**What the exercise asks**: The reply should contain all of the data below, word for word.

**Provided data**:
--------------------------------------------------
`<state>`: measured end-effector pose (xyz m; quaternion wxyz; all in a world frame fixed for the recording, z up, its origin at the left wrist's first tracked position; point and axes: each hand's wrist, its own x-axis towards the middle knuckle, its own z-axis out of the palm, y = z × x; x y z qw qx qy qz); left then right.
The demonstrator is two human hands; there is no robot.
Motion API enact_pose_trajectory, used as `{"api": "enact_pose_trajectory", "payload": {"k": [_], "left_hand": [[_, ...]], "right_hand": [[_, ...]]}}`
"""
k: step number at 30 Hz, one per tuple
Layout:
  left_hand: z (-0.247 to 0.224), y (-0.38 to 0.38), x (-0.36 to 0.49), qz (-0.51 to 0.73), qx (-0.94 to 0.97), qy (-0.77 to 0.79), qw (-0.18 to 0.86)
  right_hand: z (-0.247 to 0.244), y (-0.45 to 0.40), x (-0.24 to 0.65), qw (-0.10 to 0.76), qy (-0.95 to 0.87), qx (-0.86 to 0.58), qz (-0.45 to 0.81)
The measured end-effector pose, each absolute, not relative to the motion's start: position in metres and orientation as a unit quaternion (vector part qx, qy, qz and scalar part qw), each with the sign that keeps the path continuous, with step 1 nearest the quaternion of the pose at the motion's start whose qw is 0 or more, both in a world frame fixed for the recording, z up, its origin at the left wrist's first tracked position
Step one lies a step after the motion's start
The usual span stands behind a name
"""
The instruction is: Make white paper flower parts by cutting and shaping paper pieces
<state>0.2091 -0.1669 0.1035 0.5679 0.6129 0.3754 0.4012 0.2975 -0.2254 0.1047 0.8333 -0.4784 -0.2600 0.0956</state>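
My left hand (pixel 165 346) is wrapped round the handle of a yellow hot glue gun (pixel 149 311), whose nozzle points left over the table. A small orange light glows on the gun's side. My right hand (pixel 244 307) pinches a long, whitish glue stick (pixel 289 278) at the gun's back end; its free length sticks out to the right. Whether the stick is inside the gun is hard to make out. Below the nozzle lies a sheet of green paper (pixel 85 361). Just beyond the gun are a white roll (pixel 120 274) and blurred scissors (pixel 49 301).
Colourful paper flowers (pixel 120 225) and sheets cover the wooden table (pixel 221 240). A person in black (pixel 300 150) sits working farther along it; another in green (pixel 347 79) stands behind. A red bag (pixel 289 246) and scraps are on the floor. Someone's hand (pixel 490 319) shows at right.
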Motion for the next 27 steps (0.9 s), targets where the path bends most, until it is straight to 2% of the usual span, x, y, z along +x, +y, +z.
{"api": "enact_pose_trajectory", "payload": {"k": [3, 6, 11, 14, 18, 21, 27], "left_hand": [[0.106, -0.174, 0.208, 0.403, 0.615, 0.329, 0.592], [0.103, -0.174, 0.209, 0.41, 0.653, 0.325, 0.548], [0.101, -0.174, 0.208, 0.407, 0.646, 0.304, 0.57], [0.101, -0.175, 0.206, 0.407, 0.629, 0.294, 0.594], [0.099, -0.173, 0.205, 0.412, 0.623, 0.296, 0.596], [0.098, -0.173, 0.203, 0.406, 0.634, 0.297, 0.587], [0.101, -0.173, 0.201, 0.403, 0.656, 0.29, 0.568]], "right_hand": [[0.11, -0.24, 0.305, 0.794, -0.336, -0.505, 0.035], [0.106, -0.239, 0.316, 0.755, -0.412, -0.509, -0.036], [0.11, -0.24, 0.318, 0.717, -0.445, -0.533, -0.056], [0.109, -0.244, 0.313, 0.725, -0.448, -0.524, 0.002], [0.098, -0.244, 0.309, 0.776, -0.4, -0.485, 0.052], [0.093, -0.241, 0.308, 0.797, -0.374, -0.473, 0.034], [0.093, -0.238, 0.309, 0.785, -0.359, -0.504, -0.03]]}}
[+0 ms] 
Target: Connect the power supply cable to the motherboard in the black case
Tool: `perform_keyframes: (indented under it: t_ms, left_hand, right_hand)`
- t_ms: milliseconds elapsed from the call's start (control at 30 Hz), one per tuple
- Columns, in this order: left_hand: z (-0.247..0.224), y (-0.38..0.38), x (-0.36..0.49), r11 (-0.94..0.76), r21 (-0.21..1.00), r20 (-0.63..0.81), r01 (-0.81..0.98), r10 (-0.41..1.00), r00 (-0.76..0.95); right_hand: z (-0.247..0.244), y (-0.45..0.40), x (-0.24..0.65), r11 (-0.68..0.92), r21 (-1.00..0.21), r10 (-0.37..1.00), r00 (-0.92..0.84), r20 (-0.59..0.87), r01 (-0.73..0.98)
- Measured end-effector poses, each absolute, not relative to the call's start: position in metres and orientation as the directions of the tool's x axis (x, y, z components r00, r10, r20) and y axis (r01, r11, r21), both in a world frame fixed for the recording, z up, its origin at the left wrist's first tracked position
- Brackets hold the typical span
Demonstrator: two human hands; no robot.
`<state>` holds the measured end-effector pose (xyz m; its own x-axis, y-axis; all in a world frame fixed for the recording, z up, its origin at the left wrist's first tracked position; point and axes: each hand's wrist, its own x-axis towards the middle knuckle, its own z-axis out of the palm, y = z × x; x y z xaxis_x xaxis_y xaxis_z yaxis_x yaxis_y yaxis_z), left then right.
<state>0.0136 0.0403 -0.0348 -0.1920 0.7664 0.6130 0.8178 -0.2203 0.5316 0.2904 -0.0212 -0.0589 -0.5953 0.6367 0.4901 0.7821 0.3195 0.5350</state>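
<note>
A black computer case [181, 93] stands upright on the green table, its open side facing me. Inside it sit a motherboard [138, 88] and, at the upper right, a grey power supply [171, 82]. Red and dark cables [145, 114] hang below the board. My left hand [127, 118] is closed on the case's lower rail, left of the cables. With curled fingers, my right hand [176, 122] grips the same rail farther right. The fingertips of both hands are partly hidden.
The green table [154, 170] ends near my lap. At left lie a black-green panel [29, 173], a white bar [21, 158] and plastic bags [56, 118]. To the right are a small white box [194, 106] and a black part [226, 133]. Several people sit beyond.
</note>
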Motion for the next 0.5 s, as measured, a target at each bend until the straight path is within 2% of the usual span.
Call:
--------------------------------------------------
**Solution for this problem**:
`<state>`: measured end-effector pose (xyz m; quaternion wxyz; all in a world frame fixed for the recording, z up, its origin at the left wrist's first tracked position; point and axes: each hand's wrist, its own x-axis towards the middle knuckle, its own z-axis out of the palm, y = z × x; x y z qw qx qy qz); left then right.
The demonstrator is two human hands; there is no robot.
Motion API enact_pose_trajectory, used as `{"api": "enact_pose_trajectory", "payload": {"k": [_], "left_hand": [[_, ...]], "right_hand": [[_, ...]]}}`
"""
k: step number at 30 Hz, one per tuple
Layout:
  left_hand: z (-0.247 to 0.224), y (-0.38 to 0.38), x (-0.36 to 0.49), qz (-0.51 to 0.73), qx (-0.94 to 0.97), qy (-0.77 to 0.79), qw (-0.18 to 0.86)
  right_hand: z (-0.247 to 0.244), y (-0.45 to 0.40), x (-0.24 to 0.65), qw (-0.10 to 0.76), qy (-0.95 to 0.87), qx (-0.86 to 0.58), qz (-0.45 to 0.81)
The measured end-effector pose, each absolute, not relative to the motion's start: position in metres and orientation as a unit quaternion (vector part qx, qy, qz and scalar part qw), each with the sign that keeps the path continuous, with step 1 nearest the quaternion of the pose at the motion's start whose qw is 0 or more, both in a world frame fixed for the recording, z up, its origin at the left wrist's first tracked position
Step one lies a step after the motion's start
The usual span stands behind a name
"""
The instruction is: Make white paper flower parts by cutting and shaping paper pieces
<state>0.2091 -0.1669 0.1035 0.5679 0.6129 0.3754 0.4012 0.2975 -0.2254 0.1047 0.8333 -0.4784 -0.2600 0.0956</state>
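My left hand (pixel 165 346) is wrapped round the handle of a yellow hot glue gun (pixel 149 311), whose nozzle points left over the table. A small orange light glows on the gun's side. My right hand (pixel 244 307) pinches a long, whitish glue stick (pixel 289 278) at the gun's back end; its free length sticks out to the right. Whether the stick is inside the gun is hard to make out. Below the nozzle lies a sheet of green paper (pixel 85 361). Just beyond the gun are a white roll (pixel 120 274) and blurred scissors (pixel 49 301).
Colourful paper flowers (pixel 120 225) and sheets cover the wooden table (pixel 221 240). A person in black (pixel 300 150) sits working farther along it; another in green (pixel 347 79) stands behind. A red bag (pixel 289 246) and scraps are on the floor. Someone's hand (pixel 490 319) shows at right.
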Motion for the next 27 steps (0.9 s), targets where the path bends most, until it is straight to 2% of the usual span, x, y, z along +x, +y, +z.
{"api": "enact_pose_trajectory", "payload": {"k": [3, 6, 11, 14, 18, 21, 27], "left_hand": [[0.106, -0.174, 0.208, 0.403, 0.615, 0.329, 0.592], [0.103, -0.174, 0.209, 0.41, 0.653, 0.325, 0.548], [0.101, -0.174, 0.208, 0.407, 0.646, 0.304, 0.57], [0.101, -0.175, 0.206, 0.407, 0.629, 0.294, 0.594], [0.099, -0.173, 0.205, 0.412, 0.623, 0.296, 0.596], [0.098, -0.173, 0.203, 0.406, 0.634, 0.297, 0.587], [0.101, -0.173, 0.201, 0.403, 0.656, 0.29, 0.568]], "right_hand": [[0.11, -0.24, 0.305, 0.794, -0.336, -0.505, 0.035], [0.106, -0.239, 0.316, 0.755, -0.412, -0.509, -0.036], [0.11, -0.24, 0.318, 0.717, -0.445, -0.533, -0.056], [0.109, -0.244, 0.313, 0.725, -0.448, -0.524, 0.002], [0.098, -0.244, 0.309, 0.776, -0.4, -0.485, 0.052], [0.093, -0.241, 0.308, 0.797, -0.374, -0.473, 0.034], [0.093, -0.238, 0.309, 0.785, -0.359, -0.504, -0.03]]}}
[+0 ms] 
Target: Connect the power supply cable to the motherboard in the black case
Tool: `perform_keyframes: (indented under it: t_ms, left_hand, right_hand)`
- t_ms: milliseconds elapsed from the call's start (control at 30 Hz), one per tuple
- Columns, in this order: left_hand: z (-0.247..0.224), y (-0.38..0.38), x (-0.36..0.49), r11 (-0.94..0.76), r21 (-0.21..1.00), r20 (-0.63..0.81), r01 (-0.81..0.98), r10 (-0.41..1.00), r00 (-0.76..0.95); right_hand: z (-0.247..0.244), y (-0.45..0.40), x (-0.24..0.65), r11 (-0.68..0.92), r21 (-1.00..0.21), r10 (-0.37..1.00), r00 (-0.92..0.84), r20 (-0.59..0.87), r01 (-0.73..0.98)
- Measured end-effector poses, each absolute, not relative to the call's start: position in metres and orientation as the directions of the tool's x axis (x, y, z components r00, r10, r20) and y axis (r01, r11, r21), both in a world frame fixed for the recording, z up, its origin at the left wrist's first tracked position
- Brackets hold the typical span
Demonstrator: two human hands; no robot.
`<state>` holds the measured end-effector pose (xyz m; its own x-axis, y-axis; all in a world frame fixed for the recording, z up, its origin at the left wrist's first tracked position; point and axes: each hand's wrist, its own x-axis towards the middle knuckle, its own z-axis out of the palm, y = z × x; x y z xaxis_x xaxis_y xaxis_z yaxis_x yaxis_y yaxis_z), left then right.
<state>0.0136 0.0403 -0.0348 -0.1920 0.7664 0.6130 0.8178 -0.2203 0.5316 0.2904 -0.0212 -0.0589 -0.5953 0.6367 0.4901 0.7821 0.3195 0.5350</state>
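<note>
A black computer case [181, 93] stands upright on the green table, its open side facing me. Inside it sit a motherboard [138, 88] and, at the upper right, a grey power supply [171, 82]. Red and dark cables [145, 114] hang below the board. My left hand [127, 118] is closed on the case's lower rail, left of the cables. With curled fingers, my right hand [176, 122] grips the same rail farther right. The fingertips of both hands are partly hidden.
The green table [154, 170] ends near my lap. At left lie a black-green panel [29, 173], a white bar [21, 158] and plastic bags [56, 118]. To the right are a small white box [194, 106] and a black part [226, 133]. Several people sit beyond.
</note>
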Motion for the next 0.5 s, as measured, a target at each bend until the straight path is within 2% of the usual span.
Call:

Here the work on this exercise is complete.